One way to do this is by curating datasets to ensure they represent a diverse customer base and creating a diverse and inclusive implementation team. You may also consider using more advanced tools, such as data augmentation and adversarial debiasing.
3. Quality Control
Generating high-quality outputs consistently can be challenging, as generative AI models may produce undesirable or nonsensical results. Robust quality control measures, therefore, are essential to maintain the integrity of the generated content.
"AI isn't going to be able to do as good of a job as a human can," shared Greg Hannley, Founder and CEO of Soba Texas. "The technology just isn't there yet. So, it's important for any process that utilizes AI to have appropriate quality assurance and quality control measures in place to ensure the best product possible for the customer."
Establishing clear guidelines and standards for the tone and quality of the content produced by AI, as well as a multi-step review process, can help assure quality. Other automated tools, such as natural language processing algorithms, can flag potential errors.
What Are the Best Practices for Generative AI Implementation?
Before incorporating generative AI into your workplace, it's a good idea to develop a set of best practices to maximize your business's success. Simple steps, such as starting small and scaling up AI usage as you gain confidence with the technology, can ease the transition and prevent major problems before they occur.
"AI might be new tech, but there is already an abundance of resources out there to help train new folks on using these tools in a business setting," said Francesco Gatti, CEO of Opensend. "Seeking guidance from experts and using existing resources to learn the ropes is essential for the adoption of any emerging technology, including this one."
Aside from beginning with smaller applications and seeking external resources, continuously monitoring and evaluating your AI usage is another vital best practice you should aim to adopt.
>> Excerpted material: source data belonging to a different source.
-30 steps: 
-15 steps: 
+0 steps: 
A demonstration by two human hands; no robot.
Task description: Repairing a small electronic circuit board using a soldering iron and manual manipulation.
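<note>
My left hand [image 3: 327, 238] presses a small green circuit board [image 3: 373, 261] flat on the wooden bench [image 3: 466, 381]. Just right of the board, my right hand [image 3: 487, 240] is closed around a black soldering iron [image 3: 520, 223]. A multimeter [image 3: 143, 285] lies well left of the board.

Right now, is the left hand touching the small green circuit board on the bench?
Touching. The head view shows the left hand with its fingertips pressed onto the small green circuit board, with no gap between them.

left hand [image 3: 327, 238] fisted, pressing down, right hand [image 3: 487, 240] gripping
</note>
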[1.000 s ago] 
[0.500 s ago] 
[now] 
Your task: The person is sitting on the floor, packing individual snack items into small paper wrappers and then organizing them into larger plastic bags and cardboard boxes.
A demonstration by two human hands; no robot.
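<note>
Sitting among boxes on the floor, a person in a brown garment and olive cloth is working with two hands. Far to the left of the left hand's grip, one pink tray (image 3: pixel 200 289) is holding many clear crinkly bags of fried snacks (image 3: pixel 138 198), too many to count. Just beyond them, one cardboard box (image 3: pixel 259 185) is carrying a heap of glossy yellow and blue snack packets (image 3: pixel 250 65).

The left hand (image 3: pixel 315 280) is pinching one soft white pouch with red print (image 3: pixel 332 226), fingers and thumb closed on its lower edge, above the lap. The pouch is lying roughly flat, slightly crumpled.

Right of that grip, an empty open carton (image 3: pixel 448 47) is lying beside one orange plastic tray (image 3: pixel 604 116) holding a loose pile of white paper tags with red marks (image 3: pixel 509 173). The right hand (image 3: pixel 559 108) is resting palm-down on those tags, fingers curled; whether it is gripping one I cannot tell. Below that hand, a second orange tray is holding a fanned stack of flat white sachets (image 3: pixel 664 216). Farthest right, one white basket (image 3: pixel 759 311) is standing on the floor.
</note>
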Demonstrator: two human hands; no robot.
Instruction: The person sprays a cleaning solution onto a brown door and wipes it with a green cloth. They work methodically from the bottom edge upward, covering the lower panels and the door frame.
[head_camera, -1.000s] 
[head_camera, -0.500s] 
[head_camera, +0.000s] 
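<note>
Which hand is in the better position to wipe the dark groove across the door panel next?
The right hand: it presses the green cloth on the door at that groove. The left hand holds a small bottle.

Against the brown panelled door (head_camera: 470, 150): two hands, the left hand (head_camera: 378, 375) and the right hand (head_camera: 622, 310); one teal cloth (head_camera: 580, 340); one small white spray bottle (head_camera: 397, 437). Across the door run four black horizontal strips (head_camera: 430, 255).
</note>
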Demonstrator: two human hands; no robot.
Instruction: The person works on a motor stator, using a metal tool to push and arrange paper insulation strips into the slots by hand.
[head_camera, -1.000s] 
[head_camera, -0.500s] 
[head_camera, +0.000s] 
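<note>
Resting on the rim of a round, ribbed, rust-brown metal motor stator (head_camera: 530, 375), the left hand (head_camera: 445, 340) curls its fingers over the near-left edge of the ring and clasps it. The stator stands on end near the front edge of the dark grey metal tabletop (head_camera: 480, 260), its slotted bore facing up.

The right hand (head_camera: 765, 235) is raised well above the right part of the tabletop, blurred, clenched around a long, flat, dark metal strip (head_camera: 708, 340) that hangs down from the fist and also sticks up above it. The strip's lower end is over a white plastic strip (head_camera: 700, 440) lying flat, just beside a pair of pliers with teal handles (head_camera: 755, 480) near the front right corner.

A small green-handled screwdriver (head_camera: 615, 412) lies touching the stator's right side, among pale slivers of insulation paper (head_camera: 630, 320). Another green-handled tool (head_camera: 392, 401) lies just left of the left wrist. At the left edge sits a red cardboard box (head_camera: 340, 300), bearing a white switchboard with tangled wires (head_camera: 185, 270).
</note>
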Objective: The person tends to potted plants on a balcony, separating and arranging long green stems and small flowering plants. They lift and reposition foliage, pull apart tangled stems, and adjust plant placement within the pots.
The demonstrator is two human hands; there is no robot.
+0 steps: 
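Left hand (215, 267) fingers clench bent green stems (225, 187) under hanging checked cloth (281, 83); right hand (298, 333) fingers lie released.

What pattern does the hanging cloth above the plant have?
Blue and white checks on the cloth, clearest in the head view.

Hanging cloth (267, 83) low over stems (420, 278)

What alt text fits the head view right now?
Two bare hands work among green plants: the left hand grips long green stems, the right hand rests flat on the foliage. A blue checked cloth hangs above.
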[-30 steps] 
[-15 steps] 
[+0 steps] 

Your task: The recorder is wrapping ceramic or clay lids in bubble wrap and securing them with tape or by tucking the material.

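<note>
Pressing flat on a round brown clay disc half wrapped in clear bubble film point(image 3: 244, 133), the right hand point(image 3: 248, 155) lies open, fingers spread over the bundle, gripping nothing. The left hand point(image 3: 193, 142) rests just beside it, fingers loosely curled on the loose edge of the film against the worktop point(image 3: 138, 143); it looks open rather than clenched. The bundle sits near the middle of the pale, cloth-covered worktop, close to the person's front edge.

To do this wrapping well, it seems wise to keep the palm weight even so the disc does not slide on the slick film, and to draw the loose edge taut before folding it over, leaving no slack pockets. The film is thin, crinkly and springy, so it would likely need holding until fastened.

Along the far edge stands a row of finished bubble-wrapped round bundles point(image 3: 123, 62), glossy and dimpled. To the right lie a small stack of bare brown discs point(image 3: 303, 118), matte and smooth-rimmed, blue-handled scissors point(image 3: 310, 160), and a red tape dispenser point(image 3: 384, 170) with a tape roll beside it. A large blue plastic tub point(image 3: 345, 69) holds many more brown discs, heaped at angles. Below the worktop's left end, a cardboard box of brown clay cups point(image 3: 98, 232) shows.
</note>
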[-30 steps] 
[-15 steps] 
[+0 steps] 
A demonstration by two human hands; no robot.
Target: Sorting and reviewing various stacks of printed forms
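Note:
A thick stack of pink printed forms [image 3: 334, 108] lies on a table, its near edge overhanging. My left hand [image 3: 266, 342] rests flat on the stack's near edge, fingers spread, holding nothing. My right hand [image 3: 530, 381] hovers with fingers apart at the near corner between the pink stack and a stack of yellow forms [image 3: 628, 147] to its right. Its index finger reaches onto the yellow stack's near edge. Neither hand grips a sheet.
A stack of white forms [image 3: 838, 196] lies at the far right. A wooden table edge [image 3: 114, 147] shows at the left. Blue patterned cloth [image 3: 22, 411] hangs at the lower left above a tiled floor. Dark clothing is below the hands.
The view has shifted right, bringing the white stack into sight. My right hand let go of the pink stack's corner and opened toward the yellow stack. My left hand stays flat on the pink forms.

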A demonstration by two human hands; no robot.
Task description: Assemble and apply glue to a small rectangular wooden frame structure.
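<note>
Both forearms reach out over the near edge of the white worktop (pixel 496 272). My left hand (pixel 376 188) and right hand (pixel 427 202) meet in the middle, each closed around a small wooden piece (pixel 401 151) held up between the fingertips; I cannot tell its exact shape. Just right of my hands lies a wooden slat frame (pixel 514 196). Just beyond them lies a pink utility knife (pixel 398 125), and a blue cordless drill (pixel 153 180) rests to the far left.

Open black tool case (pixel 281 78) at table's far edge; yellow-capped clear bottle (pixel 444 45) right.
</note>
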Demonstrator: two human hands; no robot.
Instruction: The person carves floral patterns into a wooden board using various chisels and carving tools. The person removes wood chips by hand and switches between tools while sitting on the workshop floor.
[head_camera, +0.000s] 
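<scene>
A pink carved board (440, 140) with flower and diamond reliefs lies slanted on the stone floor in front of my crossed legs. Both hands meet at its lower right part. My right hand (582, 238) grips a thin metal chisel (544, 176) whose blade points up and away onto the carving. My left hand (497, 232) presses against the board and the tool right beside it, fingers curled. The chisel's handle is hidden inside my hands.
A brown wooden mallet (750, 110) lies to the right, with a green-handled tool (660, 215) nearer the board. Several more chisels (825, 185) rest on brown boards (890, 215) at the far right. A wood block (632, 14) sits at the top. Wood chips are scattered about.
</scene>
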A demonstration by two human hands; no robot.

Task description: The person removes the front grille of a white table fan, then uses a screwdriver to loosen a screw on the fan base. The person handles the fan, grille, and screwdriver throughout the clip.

Gathering feedback from customers and from your own QA/QC department will ensure that you catch problems before they snowball.
An Unprecedented New World
Generative AI presents an incredible opportunity for businesses to innovate, streamline operations, and enhance customer experiences. However, a robust understanding of the applications and potential challenges of this technology is essential to fully harness its power.
As Jeff Maggioncalda, CEO of Coursera, asked, "Is it perfect? No. Is it as good as my executive team? No. Is it really, really valuable, so valuable that I talk to ChatGPT every single day? Yes."
As technology continues to evolve, embracing generative AI will become increasingly essential to staying ahead of the competition. Rather than let your business fall behind, if you learn the ins and outs of generative AI now, you just may find yourself shaping the future of business.